The Uncompleted Works.—Such then was the method of composition by which Aristotle began in early manhood to write his philosophical works, continued them gradually and simultaneously, combined shorter discourses into longer treatises, compared and connected them, kept them together in his library without publishing them, communicated them to his school, used the co-operation of his best pupils, and finally succeeded in combining many mature writings into one harmonious system. Nevertheless, being a man, he did not quite succeed. He left some unfinished; such as the Categories, in which the main part on categories is not finished, while the last part, afterwards called postpredicaments, is probably not his, the Politics and the Poetics. He left others imperfectly arranged, and some of the most important, the Metaphysics, the Politics and the logical writings. Of the imperfect arrangement of the Metaphysics we have already spoken; and we shall speak of that of his logical writings when we come to the order of his whole system. At present the Politics will supply us with a conspicuous example of the imperfect arrangement of some, as well as of the gradual composition of all, of Aristotle’s extant writings.

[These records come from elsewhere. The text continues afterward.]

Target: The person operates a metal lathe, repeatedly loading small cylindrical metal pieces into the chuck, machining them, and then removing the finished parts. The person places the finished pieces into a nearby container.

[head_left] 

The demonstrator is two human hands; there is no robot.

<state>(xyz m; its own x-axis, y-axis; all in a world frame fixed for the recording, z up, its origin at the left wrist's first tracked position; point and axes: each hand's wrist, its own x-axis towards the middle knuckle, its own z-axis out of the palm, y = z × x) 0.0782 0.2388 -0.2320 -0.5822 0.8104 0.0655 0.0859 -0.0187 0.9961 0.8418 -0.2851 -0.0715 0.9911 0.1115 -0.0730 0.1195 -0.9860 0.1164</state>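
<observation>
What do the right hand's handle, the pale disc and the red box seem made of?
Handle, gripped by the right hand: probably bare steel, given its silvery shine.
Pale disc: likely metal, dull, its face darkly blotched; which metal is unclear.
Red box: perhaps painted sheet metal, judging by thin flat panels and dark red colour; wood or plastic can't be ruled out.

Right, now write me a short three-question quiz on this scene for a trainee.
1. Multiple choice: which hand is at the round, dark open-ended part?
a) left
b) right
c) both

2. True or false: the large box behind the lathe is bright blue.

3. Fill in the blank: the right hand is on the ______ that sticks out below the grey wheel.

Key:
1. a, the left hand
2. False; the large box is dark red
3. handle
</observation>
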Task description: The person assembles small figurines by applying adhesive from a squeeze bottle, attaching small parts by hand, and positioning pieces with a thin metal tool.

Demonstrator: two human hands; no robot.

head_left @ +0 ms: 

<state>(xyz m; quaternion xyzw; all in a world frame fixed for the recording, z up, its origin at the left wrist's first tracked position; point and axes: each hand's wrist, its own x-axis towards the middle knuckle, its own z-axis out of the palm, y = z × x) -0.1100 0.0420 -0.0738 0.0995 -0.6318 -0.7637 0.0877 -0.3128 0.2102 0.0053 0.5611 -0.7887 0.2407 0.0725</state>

The Politics was begun as early as 357, yet not finished in 322. It betrays its origin from separate discourses. First comes a general theory of constitutions, right and wrong (Books Α, Β, Γ); and this part is afterwards referred to as “the first discourses” (ἐν τοῖς πρώτοις λόγοις). Then follows the treatment of oligarchy, democracy, commonwealth and tyranny, and of the various powers of government (Δ), and independent investigation of revolution, and of the means of preserving states (Ε), and a further treatment of democracy and oligarchy, and of the different offices of the state (Ζ), and finally a return to the discussion of the right form of constitution (Η, Θ). But Δ and Ζ are a group interrupted by Ε, and Η and Θ are another group unconnected with the previous group and with Ε, and are also distinguished in style by avoiding hiatus. Further, the group (Δ, Ζ) and the group (Η, Θ) are both unfinished. Finally the group (Δ, Ζ), the book (Ε) and the group (Η, Θ) though unconnected with one another, are all connected though imperfectly with “the first discourses” (Α, Β, Γ). This complicated arrangement may be represented in the following diagram:—
The simplest explanation is that Aristotle began by writing separate discourses, four at least, on political subjects; that he continued to write them and perhaps tried to combine them: but that in the end he failed and left the Politics unfinished and in disorder. But modern commentators, possessed by the fallacy that Aristotle like a modern author must from the first have comtemplated a whole treatise in a regular order for definite publication, lose themselves in vain disputes as to whether to go by the traditional order of books indicated by their letters and known to have existed as early as the abstract (given in Stobaeus, Ecl. ii. 7) ascribed to Didymus (1st century A.D.), or to put the group Η, Θ, as more connected with Α, Β, Γ, before the group Δ, Ζ, and this group before the book Η. It is agreed, says Zeller, that the traditional order contradicts the original plan. But what right have we to say that Aristotle had an original plan?